Segundo a Iguá, após um ano de obras e 25% do volume total dragado, há sinais de melhora nas taxas de oxigênio dissolvido nas águas, principalmente na lagoa da Tijuca, onde se concentram as atividades. Moscatelli aponta também o aparecimento de aves há muito distantes da região.

“Ano passado, apareceram dois casais de biguatinga, ave que não tinha notificação aqui na região. Além de aparecer, fizeram ninho. Hoje, temos 18. Para não ser crucificado pelos acadêmicos ‘strictu sensu’, ornitólogos, uma boa coincidência”, diz ele.

O diretor de Operações da Iguá, Lucas Arrosti, afirma que a dragagem em execução não abrange todo o necessário para melhorar a circulação da água entre as lagoas e o mar.

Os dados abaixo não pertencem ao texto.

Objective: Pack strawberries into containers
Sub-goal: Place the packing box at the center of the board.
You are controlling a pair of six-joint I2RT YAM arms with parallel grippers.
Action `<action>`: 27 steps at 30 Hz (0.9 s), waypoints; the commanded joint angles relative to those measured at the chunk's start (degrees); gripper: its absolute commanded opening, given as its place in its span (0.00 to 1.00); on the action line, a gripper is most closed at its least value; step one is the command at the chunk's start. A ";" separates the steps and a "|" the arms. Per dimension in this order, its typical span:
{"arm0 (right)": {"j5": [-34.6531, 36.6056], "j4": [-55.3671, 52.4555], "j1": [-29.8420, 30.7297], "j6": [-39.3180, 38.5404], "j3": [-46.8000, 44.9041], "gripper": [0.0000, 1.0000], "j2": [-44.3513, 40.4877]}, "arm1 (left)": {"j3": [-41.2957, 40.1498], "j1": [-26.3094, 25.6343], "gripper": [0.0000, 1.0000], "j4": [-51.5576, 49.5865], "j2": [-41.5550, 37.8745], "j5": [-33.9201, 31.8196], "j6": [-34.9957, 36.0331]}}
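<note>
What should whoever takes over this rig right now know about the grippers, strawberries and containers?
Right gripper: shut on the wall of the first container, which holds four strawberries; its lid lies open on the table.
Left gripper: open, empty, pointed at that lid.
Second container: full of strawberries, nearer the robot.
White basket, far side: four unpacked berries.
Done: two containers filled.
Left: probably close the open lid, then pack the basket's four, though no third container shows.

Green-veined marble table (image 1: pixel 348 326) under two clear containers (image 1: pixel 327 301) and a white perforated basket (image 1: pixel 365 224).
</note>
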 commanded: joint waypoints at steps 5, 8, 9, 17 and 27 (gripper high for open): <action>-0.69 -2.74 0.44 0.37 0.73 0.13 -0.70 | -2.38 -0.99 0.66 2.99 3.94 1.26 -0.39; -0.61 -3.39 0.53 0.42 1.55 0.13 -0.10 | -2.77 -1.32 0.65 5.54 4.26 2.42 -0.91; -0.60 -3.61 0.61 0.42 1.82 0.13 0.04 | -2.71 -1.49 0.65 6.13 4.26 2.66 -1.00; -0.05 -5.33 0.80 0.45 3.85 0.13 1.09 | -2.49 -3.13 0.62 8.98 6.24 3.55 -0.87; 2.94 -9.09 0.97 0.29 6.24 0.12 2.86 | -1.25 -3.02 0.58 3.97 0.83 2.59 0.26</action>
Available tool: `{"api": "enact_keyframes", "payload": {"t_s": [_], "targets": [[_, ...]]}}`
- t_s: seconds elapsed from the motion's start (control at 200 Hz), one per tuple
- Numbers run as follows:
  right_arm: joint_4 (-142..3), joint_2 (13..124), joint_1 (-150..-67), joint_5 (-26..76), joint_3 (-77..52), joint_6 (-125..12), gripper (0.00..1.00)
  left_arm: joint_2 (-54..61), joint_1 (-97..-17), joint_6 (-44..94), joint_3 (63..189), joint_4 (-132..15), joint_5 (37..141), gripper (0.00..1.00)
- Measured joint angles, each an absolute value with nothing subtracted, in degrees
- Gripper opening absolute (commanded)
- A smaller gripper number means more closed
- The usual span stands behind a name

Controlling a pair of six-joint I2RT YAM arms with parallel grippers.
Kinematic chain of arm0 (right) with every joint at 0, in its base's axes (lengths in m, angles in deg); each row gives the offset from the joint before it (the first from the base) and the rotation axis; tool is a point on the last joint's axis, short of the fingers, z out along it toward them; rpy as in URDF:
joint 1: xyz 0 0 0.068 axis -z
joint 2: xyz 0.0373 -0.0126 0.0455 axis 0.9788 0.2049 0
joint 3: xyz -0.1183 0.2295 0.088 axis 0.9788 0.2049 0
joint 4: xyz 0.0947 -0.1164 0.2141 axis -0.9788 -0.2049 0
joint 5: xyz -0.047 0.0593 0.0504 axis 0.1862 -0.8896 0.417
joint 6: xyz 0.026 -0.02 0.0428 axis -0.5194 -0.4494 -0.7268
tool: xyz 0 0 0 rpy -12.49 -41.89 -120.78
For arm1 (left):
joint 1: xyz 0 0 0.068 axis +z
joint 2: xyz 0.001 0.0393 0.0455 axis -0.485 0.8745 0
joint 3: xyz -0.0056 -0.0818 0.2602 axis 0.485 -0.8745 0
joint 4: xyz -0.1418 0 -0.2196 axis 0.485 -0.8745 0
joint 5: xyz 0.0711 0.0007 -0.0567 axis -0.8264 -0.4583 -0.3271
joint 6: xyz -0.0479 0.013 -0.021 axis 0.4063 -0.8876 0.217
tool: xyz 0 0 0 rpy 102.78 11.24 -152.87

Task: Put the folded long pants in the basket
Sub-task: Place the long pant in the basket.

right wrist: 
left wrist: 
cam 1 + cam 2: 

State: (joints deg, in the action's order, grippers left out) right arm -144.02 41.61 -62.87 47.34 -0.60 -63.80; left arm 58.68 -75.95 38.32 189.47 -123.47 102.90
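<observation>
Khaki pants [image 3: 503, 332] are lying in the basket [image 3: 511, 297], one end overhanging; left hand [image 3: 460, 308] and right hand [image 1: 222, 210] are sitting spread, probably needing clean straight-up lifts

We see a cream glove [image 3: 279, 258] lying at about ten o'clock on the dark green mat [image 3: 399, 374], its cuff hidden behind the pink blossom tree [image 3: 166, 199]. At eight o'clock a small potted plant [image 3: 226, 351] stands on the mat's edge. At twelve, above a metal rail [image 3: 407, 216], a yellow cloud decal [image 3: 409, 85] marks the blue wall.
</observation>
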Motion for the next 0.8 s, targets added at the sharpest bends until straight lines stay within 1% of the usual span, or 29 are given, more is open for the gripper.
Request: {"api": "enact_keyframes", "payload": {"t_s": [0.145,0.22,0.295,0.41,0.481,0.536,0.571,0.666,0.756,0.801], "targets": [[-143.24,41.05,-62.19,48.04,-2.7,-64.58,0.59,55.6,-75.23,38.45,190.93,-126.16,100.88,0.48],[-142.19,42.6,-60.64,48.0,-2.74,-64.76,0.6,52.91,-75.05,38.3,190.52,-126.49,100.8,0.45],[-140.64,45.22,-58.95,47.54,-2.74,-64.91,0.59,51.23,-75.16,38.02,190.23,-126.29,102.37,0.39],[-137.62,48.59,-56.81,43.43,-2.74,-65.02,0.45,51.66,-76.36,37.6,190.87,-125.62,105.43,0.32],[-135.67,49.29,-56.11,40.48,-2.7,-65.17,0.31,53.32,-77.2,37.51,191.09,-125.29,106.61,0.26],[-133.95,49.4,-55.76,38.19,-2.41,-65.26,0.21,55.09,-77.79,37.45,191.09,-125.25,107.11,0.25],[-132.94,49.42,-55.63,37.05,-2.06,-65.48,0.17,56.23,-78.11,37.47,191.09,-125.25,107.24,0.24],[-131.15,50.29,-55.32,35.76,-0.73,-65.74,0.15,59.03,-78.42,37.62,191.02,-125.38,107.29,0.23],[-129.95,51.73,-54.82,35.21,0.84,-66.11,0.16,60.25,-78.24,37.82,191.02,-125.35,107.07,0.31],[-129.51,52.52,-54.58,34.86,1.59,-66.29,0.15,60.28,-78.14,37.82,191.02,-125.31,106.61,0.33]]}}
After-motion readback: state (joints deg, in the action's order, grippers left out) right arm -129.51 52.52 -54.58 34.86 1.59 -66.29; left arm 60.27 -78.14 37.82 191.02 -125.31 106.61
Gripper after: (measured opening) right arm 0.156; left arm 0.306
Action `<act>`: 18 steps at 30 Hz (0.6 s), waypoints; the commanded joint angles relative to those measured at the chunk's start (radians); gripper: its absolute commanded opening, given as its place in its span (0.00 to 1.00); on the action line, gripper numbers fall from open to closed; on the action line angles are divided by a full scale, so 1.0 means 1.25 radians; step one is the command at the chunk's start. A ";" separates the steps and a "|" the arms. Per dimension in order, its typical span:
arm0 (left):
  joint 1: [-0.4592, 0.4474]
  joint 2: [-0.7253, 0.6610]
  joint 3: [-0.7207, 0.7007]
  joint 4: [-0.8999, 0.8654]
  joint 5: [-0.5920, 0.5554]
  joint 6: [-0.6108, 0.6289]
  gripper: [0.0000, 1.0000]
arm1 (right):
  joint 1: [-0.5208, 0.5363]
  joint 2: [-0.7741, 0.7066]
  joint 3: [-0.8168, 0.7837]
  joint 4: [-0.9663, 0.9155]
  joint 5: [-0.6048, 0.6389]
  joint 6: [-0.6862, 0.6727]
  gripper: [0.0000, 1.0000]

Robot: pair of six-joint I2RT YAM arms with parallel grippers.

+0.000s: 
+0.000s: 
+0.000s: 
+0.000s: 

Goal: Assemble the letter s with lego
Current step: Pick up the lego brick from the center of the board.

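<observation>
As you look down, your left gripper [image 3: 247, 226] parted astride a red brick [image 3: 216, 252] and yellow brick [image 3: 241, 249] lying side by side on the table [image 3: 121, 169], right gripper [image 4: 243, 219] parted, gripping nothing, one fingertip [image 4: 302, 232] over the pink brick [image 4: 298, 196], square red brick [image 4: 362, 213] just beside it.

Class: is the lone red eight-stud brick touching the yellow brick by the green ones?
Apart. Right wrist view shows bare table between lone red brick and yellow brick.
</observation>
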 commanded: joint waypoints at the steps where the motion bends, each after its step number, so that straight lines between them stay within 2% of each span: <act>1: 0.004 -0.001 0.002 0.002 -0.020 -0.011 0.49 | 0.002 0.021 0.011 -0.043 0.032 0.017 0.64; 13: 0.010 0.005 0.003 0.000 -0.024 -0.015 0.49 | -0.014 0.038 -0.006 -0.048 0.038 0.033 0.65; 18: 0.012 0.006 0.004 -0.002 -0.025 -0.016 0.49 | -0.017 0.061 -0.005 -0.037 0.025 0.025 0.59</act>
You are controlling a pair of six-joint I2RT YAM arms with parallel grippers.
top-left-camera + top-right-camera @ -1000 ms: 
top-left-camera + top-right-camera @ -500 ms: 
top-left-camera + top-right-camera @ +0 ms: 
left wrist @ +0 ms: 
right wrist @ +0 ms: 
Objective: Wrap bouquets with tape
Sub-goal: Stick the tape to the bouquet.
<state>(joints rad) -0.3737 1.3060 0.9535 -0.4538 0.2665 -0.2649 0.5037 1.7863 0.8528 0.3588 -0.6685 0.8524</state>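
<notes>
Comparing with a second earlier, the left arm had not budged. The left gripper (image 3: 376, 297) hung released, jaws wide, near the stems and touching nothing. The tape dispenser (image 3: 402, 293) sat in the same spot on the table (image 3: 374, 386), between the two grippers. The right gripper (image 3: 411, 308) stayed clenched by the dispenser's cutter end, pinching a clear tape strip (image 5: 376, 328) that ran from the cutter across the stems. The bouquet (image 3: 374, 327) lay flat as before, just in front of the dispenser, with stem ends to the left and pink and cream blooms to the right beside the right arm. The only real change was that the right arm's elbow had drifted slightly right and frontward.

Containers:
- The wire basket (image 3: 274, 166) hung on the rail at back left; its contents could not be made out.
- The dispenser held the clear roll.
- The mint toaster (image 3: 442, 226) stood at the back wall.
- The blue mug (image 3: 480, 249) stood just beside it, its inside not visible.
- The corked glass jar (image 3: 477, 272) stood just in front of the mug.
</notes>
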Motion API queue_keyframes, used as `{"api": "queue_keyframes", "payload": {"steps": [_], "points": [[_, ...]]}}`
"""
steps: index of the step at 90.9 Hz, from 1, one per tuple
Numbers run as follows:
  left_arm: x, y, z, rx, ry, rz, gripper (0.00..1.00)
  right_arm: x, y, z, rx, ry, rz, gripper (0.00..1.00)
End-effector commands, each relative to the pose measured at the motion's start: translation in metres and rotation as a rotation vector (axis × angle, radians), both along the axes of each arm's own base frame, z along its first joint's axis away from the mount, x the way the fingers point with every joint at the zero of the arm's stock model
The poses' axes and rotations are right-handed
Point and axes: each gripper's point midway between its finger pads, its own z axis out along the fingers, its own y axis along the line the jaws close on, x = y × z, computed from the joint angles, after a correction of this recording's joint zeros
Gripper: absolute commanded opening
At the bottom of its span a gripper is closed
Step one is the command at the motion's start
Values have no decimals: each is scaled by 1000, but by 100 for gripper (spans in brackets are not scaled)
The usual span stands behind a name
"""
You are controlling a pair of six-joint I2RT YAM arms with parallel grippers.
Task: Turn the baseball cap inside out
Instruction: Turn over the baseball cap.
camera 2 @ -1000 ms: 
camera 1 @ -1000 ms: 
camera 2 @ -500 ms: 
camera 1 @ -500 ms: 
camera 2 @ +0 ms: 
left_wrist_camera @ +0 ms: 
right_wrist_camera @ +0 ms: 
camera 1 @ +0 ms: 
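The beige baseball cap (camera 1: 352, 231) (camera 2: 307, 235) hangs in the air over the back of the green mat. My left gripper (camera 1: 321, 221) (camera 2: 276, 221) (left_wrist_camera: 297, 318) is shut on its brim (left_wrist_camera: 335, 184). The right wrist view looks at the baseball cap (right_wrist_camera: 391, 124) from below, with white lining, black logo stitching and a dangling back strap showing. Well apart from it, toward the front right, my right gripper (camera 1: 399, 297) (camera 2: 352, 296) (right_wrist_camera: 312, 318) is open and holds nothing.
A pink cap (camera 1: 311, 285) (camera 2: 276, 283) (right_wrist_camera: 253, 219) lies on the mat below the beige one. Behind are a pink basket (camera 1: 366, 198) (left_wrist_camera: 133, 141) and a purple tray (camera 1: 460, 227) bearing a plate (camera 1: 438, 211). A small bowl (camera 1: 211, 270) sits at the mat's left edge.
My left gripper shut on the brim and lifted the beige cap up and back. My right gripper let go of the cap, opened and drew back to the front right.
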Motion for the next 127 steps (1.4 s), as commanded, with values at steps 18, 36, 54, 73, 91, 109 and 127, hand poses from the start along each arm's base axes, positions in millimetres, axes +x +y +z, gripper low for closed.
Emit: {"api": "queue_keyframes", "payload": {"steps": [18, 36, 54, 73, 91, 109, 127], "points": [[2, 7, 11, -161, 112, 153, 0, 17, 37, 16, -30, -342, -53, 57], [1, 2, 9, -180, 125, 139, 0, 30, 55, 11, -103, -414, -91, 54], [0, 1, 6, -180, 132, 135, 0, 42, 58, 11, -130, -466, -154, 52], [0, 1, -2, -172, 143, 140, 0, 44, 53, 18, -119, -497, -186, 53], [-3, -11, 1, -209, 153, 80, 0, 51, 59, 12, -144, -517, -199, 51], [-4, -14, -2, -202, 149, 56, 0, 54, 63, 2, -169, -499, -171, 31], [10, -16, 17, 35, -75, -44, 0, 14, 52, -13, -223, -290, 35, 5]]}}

“Estamos fazendo o melhor e o mais eficiente com o recurso carimbado em contrato. Existe ainda uma necessidade de complementaridade, principalmente na lagoa de Jacarepaguá”, conta.

O biólogo Mauro Vilar, coordenador do subcomitê da bacia hidrográfica, afirma que a dragagem é necessária. Contudo, avalia como um risco os reflexos da obra na praia da Barra.

“Em três anos eles não vão resolver o problema de saneamento daquela região. Vai continuar entrando poluente do entorno. Se aumenta essa circulação hídrica, o que está entrando nas lagoas pode chegar cada vez com mais frequência na praia. Não se pode tratar o complexo lagunar como um sistema fechado”, diz.

Vilar aponta como principal risco a chegada na praia de cianobactérias tóxicas. O monitoramento da balneabilidade da orla feito pelo Instituto Estadual do Ambiente não prevê a medição da presença destes microrganismos.

Ele também indica como um “risco assumido” a falta de clareza sobre os poluentes que se desenvolveram no lodo que está sendo revolvido na dragagem. “O sedimento, assim como a água, são matrizes complexas.”

A Iguá afirma que o licenciamento ambiental impôs como uma das condicionantes o monitoramento diário da água das lagoas a fim de identificar os impactos da obra.

Procurado, o governo estadual não respondeu aos questionamentos. Em nota, a prefeitura afirmou que investiu R$ 64,6 milhões na urbanização de favelas da área e realizou 1.486 demolições de construções irregulares.

Moscatelli ressalta que as obras não esgotam os desafios da lagoa. Ele aponta a necessidade do ordenamento da ocupação do solo e educação ambiental para evitar o despejo de lixo nos rios. “O fundo é político-cultural. As pessoas aceitam. Para que isso seja perpétuo e crescente, vai ter que resolver assuntos espinhosos para a região.”

Ele diz ser tecnicamente possível a melhora ambiental do complexo lagunar e lembra a recuperação da lagoa Rodrigo de Freitas, na zona sul. “Há 20 anos, ela era considerada irrecuperável. Hoje, é um importante centro de ecoturismo. É plenamente possível.”

ENTENDA A SÉRIE

A série “Desafio Ambiental nas Capitais”, às vésperas da COP30 (conferência das Nações Unidas que será realizada em novembro em Belém), aborda problemas que grandes cidades brasileiras enfrentam no campo da sustentabilidade.